# Task description:
Could you print every line from the first one of the records below through the line containing "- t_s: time", with both included and nothing else?

# Study material:

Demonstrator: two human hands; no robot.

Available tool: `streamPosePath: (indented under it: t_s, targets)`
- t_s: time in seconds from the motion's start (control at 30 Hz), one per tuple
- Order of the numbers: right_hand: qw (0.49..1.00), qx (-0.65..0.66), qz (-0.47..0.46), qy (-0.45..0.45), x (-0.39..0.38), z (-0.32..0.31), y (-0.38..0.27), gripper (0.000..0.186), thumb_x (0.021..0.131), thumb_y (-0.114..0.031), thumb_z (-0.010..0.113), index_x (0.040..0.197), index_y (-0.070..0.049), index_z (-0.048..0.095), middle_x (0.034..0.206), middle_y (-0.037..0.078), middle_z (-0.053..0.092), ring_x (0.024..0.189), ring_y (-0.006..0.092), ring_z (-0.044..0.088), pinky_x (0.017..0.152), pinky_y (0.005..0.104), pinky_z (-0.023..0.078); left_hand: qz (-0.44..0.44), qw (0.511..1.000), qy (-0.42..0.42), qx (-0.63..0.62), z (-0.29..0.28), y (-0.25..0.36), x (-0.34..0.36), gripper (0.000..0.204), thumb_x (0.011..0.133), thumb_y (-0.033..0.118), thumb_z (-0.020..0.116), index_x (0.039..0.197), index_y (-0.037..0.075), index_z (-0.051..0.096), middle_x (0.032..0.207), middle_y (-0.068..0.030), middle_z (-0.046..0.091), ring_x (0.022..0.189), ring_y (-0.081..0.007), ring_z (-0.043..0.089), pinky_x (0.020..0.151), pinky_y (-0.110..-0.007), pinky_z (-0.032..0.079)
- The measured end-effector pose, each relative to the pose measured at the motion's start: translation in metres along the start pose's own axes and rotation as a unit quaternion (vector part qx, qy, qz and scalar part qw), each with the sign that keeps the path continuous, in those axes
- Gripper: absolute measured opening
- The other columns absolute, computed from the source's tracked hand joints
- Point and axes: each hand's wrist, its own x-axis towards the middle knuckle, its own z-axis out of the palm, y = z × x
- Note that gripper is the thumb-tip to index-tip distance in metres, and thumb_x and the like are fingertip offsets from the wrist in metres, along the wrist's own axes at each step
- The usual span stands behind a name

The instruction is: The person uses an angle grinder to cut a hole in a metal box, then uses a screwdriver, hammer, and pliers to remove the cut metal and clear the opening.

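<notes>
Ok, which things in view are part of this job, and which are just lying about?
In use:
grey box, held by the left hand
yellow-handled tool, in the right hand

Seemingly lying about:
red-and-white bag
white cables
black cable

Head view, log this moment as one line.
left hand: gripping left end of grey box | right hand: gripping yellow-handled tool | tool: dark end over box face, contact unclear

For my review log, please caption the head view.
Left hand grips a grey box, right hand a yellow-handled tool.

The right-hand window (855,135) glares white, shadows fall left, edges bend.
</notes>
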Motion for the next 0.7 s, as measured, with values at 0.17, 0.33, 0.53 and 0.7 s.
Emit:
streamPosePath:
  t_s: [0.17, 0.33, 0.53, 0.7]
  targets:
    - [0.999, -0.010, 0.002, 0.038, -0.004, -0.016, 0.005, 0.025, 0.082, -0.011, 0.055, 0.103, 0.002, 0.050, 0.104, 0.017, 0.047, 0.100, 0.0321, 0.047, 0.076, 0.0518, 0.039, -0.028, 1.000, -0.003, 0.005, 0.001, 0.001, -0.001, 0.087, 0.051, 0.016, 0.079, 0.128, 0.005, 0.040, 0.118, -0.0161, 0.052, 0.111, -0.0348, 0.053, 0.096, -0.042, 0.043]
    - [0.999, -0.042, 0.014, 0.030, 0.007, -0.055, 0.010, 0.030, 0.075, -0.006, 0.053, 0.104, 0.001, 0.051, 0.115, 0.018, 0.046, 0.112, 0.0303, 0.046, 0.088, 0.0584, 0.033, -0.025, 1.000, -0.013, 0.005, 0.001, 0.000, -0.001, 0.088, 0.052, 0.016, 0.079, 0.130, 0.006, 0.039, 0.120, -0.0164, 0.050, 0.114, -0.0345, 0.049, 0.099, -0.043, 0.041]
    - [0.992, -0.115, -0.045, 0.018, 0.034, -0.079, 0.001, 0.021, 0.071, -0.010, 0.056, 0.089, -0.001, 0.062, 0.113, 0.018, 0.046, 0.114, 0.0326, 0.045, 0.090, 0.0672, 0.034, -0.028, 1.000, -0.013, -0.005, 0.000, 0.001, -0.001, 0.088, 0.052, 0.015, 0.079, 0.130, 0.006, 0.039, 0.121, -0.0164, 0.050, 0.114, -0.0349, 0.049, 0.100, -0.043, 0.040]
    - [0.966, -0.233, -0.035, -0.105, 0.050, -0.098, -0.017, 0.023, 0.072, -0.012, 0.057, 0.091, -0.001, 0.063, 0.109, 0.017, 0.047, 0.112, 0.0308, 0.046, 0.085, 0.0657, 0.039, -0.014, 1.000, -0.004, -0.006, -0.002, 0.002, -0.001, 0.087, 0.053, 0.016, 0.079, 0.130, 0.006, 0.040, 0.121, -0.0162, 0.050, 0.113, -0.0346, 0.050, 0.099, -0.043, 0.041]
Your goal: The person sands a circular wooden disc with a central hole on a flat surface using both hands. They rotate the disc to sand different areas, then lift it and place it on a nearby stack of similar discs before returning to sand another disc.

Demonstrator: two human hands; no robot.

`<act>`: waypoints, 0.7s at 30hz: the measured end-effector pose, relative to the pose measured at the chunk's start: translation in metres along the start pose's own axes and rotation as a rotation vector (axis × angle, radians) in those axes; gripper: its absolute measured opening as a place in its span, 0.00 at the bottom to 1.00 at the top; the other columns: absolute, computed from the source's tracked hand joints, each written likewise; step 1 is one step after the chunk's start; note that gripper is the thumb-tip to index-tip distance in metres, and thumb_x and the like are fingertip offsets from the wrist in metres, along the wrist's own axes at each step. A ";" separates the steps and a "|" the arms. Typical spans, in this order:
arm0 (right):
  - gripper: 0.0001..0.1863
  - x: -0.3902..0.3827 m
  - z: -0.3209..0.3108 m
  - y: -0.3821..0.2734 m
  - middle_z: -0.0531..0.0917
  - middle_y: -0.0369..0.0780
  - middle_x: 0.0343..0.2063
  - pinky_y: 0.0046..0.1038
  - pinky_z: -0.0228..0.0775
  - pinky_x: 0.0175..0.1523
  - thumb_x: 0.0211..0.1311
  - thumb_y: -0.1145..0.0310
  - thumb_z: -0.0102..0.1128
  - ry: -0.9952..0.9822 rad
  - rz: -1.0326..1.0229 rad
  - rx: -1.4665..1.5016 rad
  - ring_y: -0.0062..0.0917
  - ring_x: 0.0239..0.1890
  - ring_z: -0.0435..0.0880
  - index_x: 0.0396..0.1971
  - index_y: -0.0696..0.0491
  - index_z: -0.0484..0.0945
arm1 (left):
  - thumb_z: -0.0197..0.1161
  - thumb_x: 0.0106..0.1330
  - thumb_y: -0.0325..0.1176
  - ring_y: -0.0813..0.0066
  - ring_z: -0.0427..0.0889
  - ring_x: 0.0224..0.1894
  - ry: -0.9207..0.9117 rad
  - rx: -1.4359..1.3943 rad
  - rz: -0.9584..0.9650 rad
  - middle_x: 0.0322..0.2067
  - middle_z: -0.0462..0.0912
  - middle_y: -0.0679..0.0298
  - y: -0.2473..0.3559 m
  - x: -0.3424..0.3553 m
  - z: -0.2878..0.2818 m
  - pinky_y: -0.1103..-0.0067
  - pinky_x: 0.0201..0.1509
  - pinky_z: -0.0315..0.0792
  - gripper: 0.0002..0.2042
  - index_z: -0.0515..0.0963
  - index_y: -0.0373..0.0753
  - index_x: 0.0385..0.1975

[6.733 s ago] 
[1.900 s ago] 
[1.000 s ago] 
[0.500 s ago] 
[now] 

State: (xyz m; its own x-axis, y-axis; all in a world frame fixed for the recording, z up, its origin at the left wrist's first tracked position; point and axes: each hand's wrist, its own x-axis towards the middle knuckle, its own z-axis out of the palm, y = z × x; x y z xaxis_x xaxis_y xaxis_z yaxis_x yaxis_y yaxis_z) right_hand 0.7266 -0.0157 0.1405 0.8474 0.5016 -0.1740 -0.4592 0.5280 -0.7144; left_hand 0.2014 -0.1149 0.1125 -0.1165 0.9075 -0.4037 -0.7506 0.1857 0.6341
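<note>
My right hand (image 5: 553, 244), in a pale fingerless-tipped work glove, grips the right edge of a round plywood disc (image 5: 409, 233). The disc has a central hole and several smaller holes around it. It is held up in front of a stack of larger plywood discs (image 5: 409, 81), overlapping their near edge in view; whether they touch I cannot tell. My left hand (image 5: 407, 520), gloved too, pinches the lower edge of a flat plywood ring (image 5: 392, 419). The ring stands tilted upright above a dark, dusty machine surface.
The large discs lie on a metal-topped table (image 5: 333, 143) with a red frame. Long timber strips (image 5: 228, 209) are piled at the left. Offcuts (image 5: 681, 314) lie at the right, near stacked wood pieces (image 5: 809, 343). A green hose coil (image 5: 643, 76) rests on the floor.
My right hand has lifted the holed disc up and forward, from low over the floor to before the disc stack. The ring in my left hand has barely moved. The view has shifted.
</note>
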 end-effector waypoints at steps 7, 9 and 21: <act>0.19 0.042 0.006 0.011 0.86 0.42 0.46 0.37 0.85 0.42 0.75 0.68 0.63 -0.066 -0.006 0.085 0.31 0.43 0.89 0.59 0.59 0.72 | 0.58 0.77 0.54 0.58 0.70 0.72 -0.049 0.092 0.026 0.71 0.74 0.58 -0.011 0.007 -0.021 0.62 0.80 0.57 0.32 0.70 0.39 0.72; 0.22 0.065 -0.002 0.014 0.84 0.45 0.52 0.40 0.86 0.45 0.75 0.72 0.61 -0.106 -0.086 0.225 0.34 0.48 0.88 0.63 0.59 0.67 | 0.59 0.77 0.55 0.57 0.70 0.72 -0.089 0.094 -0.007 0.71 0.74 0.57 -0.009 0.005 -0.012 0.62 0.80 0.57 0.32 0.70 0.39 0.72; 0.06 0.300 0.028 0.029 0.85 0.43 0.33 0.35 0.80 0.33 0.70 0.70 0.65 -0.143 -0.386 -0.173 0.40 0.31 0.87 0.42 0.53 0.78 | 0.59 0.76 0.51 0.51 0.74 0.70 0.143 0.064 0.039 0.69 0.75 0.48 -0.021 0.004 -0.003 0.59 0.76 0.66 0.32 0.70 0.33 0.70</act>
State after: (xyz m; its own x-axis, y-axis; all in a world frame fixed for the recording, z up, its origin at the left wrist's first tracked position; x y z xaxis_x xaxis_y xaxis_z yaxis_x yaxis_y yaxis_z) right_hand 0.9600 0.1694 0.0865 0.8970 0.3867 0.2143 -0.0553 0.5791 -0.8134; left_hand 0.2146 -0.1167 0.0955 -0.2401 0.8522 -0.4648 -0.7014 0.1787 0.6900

# Answer section:
Demonstrator: two human hands; no robot.

Available tool: `streamPosePath: (indented under it: t_s, targets)`
- t_s: time in seconds from the motion's start (control at 30 Hz), one per tuple

Nothing more is needed for this exercise.